Estrés contra rendimiento. Igual que con el café, en Costa Rica tenemos muchas ventajas comparativas para desarrollar software : Fundación Omar Dengo, colegios científicos, buenas universidades, buenos seres (no recursos) humanos, buen clima y poco estrés. Recientemente tuve que contradecir a un miembro de la directiva de la Cámara de Productores de Software que decía que en Costa Rica tenemos programadores tan buenos como en Estados Unidos o Alemania. Soy firme creyente de que en Costa Rica tenemos mejores programadores que en los países con clima endemoniado, donde todo el mundo anda siempre estresado. Es totalmente cierto que “maje estresado no escribe buen código”.

Ahora bien, durante los últimos años ha quedado claro que escribir software bueno no es suficiente, ni por mucho, para ser exitosos.

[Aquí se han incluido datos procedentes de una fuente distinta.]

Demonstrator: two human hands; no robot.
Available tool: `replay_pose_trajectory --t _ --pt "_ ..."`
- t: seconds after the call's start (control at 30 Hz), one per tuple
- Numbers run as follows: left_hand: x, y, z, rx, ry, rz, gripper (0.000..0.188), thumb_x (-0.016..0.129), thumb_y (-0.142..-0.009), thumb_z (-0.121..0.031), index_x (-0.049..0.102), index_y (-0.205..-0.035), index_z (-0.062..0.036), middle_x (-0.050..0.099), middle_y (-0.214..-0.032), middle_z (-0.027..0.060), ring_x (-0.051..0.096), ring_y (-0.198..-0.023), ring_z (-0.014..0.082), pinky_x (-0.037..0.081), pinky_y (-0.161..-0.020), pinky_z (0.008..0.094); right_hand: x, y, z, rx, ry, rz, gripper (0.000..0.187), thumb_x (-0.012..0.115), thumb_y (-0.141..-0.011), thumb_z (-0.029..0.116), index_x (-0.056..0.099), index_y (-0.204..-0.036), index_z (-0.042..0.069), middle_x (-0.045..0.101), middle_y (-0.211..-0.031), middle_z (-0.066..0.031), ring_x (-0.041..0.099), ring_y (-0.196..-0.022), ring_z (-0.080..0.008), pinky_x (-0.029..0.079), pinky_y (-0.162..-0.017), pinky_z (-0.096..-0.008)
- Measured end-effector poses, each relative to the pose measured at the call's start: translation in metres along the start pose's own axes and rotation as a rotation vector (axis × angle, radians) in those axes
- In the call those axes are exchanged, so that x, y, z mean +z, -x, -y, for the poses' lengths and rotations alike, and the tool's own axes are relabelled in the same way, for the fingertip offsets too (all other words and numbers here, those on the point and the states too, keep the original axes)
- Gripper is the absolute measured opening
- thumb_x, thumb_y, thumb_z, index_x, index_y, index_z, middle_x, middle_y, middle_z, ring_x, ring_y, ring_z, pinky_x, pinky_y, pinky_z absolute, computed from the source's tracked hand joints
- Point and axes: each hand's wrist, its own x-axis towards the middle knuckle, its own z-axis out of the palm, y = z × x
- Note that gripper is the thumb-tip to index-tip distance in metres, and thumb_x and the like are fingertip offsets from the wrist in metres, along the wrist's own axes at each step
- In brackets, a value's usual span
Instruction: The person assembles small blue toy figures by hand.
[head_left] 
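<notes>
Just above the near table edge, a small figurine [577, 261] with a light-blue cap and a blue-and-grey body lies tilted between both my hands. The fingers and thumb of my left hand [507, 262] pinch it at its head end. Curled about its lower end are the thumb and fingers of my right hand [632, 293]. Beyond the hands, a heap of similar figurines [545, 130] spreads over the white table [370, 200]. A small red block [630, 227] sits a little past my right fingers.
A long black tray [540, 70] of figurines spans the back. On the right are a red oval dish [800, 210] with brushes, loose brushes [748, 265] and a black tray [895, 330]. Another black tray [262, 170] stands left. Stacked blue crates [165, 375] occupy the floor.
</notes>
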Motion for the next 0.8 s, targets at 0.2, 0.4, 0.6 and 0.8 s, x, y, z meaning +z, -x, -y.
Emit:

Escribirlo en español, si bien fue fundamental para el éxito temprano de la industria nacional de software , hoy ya no es una ventaja sostenible. Para que Costa Rica sea exitosa en el mercado mundial de software , necesitamos atacar un nicho muy particular del mercado, necesitamos talento (del cual no pareciera haber ninguna escasez) y necesitamos desarrollar una tecnología que nos dé esa ventaja comparativa. Lo que ciertamente no pareciera ser buena idea es seguir con más de 100 pequeñas empresas de software que desarrollan y venden más o menos lo mismo.

Oportunidades aprovechables. Existen varias oportunidades, nichos y tecnologías que podríamos aprovechar. No creo, sin embargo, que podamos aprovechar ninguna de las oportunidades disponibles si no contamos con una infraestructura de comunicaciones moderna, confiable y, ¿por qué no?, inalámbrica. Internet móvil, el teletrabajo y la transformación automática de sistemas legados presentan oportunidades enormes, tanto para la exportación de software como para lograr grandes ahorros nacionales. Una de las grandes bellezas del software es que uno lo puede usar, lo puede exportar y lo sigue teniendo (para volverlo a vender).

Este 25 de abril celebraremos 15 años de investigación con la mesa redonda “Pasado, presente y futuro de la tecnología en Costa Rica”. En esta ocasión contaremos con la participación de don Guy de Téramond y don Jorge Wálter Bolaños, estoy seguro de que discutiremos cuál es y cómo conseguir esa tecnología: el café del siglo veintiuno.